British Australian medical doctor (1861–1947)

Lilian Violet Cooper (11 August 1861 – 18 August 1947 Brisbane) was a British-born medical practitioner in Queensland, Australia. She was the first woman medical doctor registered in Queensland.

==Early life and education==
Lilian Cooper was born in Chatham, Kent on 11 August 1861, to parents Henry Fallowfield Cooper, a captain in the Royal Marines, and his wife Elizabeth Shewell. She chose to study medicine at the London School of Medicine for Women in 1886. After completing the course in October 1890 she qualified as a doctor at the Royal College of Physicians, Edinburgh, studying also at the Royal College of Surgeons, Edinburgh, and the Faculty of Physicians and Surgeons, Glasgow.

==Early career==
On completing her education at the London School of Medicine for Women, in 1892, Cooper sailed for Brisbane with Mary Josephine Bedford. In June 1891, Cooper applied for registration with the Medical Board of Queensland, becoming the first woman doctor registered in Queensland and the second in Australia. Cooper began her professional career in Brisbane with Dr Booth at his general practice in South Brisbane. However, after 6 months of working with Booth who was, reportedly, inebriated for much of the time, Cooper terminated her agreement with him and set up her own practice. Her actions raised the ire of Brisbane's then (all male) medical establishment who shunned her professionally until 1893 when she was finally admitted as a member of the Queensland Medical Society. She commenced her own practice at The Mansions in George Street in 1893, making house calls in her horse and sulky initially, a bicycle and then in her much-loved motorcar. Cooper then worked at the Hospital for Sick Children and the Lady Lamington Hospital for Women in Brisbane, before joining the Mater Misericordiae Hospital in 1905.

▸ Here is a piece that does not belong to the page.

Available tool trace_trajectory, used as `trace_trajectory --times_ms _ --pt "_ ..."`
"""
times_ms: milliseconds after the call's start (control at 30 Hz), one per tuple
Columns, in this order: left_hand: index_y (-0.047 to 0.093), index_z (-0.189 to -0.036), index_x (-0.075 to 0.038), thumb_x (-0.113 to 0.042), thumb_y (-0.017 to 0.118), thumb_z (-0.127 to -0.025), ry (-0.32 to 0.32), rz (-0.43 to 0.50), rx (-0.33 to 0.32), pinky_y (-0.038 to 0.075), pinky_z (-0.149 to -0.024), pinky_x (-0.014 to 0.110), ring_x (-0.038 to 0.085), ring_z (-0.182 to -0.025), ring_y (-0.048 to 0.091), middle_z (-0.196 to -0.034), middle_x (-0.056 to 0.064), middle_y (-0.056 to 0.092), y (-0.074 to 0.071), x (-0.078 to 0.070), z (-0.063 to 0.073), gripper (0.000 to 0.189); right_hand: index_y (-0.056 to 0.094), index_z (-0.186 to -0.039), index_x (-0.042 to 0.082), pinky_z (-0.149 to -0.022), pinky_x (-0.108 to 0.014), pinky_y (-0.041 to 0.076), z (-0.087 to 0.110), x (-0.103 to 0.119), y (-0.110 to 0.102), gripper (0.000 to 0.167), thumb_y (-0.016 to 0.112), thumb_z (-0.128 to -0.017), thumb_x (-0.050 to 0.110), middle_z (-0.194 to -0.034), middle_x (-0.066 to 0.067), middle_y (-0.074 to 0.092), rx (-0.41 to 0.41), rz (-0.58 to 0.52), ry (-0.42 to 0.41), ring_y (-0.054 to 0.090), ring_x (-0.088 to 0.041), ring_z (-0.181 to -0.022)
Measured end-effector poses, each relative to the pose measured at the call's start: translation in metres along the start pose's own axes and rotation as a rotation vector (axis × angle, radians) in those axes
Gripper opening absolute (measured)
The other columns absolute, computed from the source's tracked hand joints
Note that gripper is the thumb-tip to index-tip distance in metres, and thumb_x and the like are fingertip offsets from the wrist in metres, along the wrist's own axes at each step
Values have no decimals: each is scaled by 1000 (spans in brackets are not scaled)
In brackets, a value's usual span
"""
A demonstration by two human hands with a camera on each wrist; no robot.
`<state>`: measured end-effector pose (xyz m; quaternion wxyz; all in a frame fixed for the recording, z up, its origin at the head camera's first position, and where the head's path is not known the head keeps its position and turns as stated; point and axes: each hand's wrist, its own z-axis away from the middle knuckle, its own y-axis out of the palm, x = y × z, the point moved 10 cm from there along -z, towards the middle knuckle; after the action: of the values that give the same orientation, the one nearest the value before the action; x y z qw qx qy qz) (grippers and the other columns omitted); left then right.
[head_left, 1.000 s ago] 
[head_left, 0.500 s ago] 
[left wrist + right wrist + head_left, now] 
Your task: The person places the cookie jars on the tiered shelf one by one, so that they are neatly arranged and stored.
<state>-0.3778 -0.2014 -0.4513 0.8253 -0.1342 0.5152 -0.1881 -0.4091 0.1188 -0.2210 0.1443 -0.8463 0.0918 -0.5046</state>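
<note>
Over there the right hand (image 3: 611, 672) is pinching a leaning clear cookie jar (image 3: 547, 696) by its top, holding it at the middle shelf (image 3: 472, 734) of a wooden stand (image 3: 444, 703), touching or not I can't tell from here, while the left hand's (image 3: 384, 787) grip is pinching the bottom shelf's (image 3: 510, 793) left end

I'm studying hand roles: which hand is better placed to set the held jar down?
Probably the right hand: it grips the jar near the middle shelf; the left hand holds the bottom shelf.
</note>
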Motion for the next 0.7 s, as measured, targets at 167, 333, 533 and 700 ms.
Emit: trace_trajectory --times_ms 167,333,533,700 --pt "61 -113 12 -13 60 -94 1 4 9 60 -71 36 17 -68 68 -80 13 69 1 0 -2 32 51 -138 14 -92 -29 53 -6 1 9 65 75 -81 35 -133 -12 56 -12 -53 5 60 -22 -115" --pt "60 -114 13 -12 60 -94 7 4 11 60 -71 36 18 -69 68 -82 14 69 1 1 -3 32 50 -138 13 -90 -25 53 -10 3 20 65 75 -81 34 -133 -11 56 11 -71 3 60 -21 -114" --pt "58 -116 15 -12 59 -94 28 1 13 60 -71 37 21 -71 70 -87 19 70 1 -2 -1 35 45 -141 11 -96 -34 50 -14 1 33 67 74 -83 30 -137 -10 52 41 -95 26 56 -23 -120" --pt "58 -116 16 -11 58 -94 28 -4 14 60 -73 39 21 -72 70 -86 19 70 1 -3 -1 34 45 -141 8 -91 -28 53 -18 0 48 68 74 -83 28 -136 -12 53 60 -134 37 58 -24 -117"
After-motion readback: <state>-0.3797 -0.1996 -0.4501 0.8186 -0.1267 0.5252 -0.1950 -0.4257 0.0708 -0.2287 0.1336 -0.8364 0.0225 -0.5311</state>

Cooper returned to England in 1911 and was awarded a doctorate of medicine by the University of Durham in June 1912. During this period she travelled in the United States and visited Johns Hopkins Hospital in Maryland and Mayo Clinic in Minnesota.

== First World War ==

Order of Saint Sava - Ribbon bar

During World War I, Cooper volunteered with the Scottish Women's Hospital Service after she was turned down by the Australian Army as female doctors were not wanted. She served on the front line in France, Macedonia and Serbia and was in charge of the ambulance division, with all female drivers (including her friend Mary Josephine Bedford). Operating in tents close to the front line, Cooper was later awarded the Order of St Sava from the Serbian King for her wartime efforts.

== Post war ==
After World War I, Cooper and Bedford returned to Brisbane in 1918, later taking up residence in the St Mary’s rectory, Kangaroo Point. Cooper became a Foundation Fellow of the Royal Australasian College of Surgeons in 1928 and Founder of the Queensland Medical Women's Society.

==Later life==
Cooper retired in 1941. She died at Brisbane on 18 August 1947 and is buried next to her long-time companion Mary Josephine Bedford at Toowong Cemetery, Brisbane, Queensland, Australia.

== Legacy ==
The electoral district of Cooper, created in the 2017 Queensland state electoral redistribution and the Lilian Cooper Medical Centre in Spring Hill and both named after Lilian Cooper.

In 2020, the State Library of Queensland produced an episode on Lilian Cooper and her life achievements for their Dangerous Women Podcast series.

==See also==
- Other notable women volunteers in the Scottish Women's Hospitals for Foreign Service
- Women in World War I
- Australian women in World War I
- The Serbian campaign (1914-1915)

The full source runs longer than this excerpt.